# How to Use Inference Endpoints to Embed Documents

## Introduction

If we have a dataset that we want to embed for semantic search (or QA, RAG, etc), what would be the easiest way to embed this and put it in a new dataset?

In this example, we will deploy the [`jinaai/jina-embeddings-v2-base-en`](https://huggingface.co/jinaai/jina-embeddings-v2-base-en) embedding model using the [Inference Endpoint](https://huggingface.co/inference-endpoints/dedicated) to save time and money.

In [None]:
!pip install -qU aiohttp==3.8.3 datasets==2.14.6 pandas==1.5.3 requests==2.31.0 tqdm==4.66.1 huggingface-hub>=0.20

## Setups

In [None]:
import asyncio
from getpass import getpass
import json
from pathlib import Path
import time
from typing import Optional

from aiohttp import ClientSession, ClientTimeout
from datasets import load_dataset, Dataset, DatasetDict
from huggingface_hub import (
    notebook_login, create_inference_endpoint, list_inference_endpoints, whoami
)
import numpy as np
import pandas as pd
import requests
from tqdm.auto import tqdm

In [None]:
notebook_login()

In [None]:
# config parameters
DATASET_IN = "derek-thomas/dataset-creator-reddit-bestofredditorupdates"
DATASET_OUT = "processed-subset-bestofredditorupdates"
ENDPOINT_NAME = "boru-jina-embeddings-demo-ie"

# number of async workers to use
MAX_WORKERS = 5
# None to use all
ROW_COUNT = 100

`DATASET_IN` is where our text data is, and `DATASET_OUT` is where our embeddings will be stored.
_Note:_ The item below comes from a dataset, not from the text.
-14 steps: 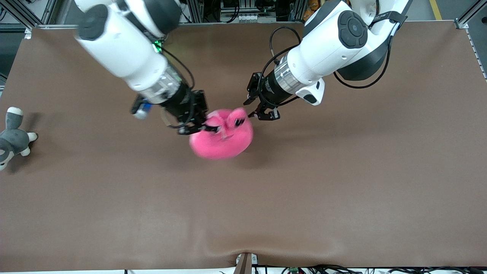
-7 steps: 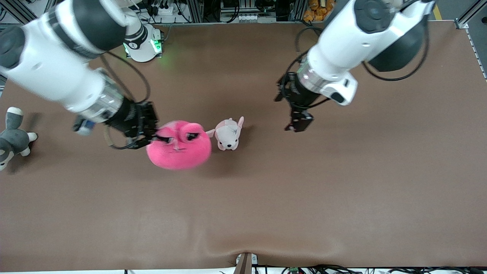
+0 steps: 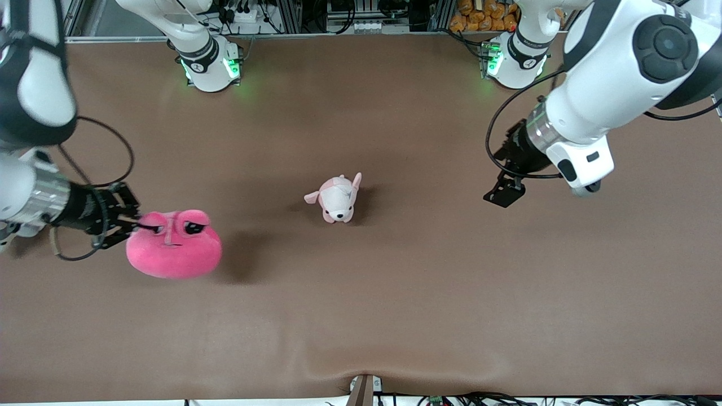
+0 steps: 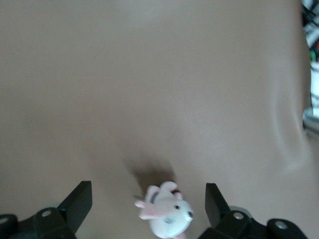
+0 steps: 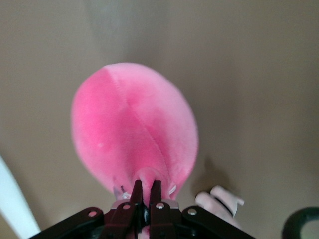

Inference Endpoints offers a number of GPUs that we can choose from.

In [None]:
# GPU choice
VENDOR = 'aws'
REGION = 'us-east-1'
INSTANCE_SIZE = 'x1'
INSTANCE_TYPE = 'nvidia-a10g'

In [None]:
who = whoami()
organization = getpass(
    prompt="What is your HuggingFace username or organization? (with an added payment method)"
)

namespace = organization or who["name"]

## Get dataset

In [None]:
dataset = load_dataset(DATASET_IN)
dataset

In [None]:
dataset['train']

In [None]:
documents = dataset['train'].to_pandas().to_dict('records')[:ROW_COUNT]
len(documents), documents[0]

## Inference Endpoints

### Create Inference Endpoint

We will use the API to create an Inference Endpoint

In [None]:
try:
    endpoint = create_inference_endpoint(
        ENDPOINT_NAME,
        repository='jinaai/jina-embeddings-v2-base-en',
        revision="7302ac470bed880590f9344bfeee32ff8722d0e5",
        task='sentence-embeddings',
        framework='pytorch',
        accelerator='gpu',
        instance_size=INSTANCE_SIZE,
        instance_type=INSTANCE_TYPE,
        region=REGION,
        vendor=VENDOR,
        namespace=namespace,
        custom_image={
            'health_route': '/health',
            'env': {
                'MAX_BATCH_TOKENS': str(MAX_WORKERS * 2048),
                'MAX_CONCURRENT_REQUESTS': "512",
                'MODEL_ID': "/repository"
            },
            'url': 'ghcr.io/huggingface/text-embeddings-inference:0.5.0'
        },
        type='protected'
    )
except:
    endpoint = [
        ie for ie in list_inference_endpoints(namespace=namespace)
        if ie.name == ENDPOINT_NAME
    ][0]
    print(f"Using existing endpoint {endpoint.name}")

Note:
* We used `jinaai/jina-embeddings-v2-base-en` as our model. For reproducibility we pinned it to a specific version
* Most embedding models are based on BERT architecture.
* `MAX_BATCH_TOKENS` is chosen based on our number of workers and the context window of our embedding model.
* `type="protected"` utilizes the security from Inference Endpoints
* We used 1x Nivida A10 GPU since `jina-embeddings-v2` is memory hungry

In [None]:
%%time
endpoint.wait()

When we use `endpoint.client.post` we get a bytes string back. We need to convert this to a `np.array`:

In [None]:
response = endpoint.client.post(
    json={
        'inputs': "This sound track was beautiful! It paints the senery in your mind so well I would recomend it even to people who hate vid. game music!",
        'truncate': True
    },
    task='feature-extraction'
)
response = np.array(json.loads(response.decode()))
response[0]

We may have inputs that exceed the context. In such scenarios, it is up to us to handle them. In this example, we would truncate rather than have an error:

In [None]:
embedding_input = "This input will get multiplied" * 10000
print(f"The length of the `embedding_input` is: {len(embedding_input)}")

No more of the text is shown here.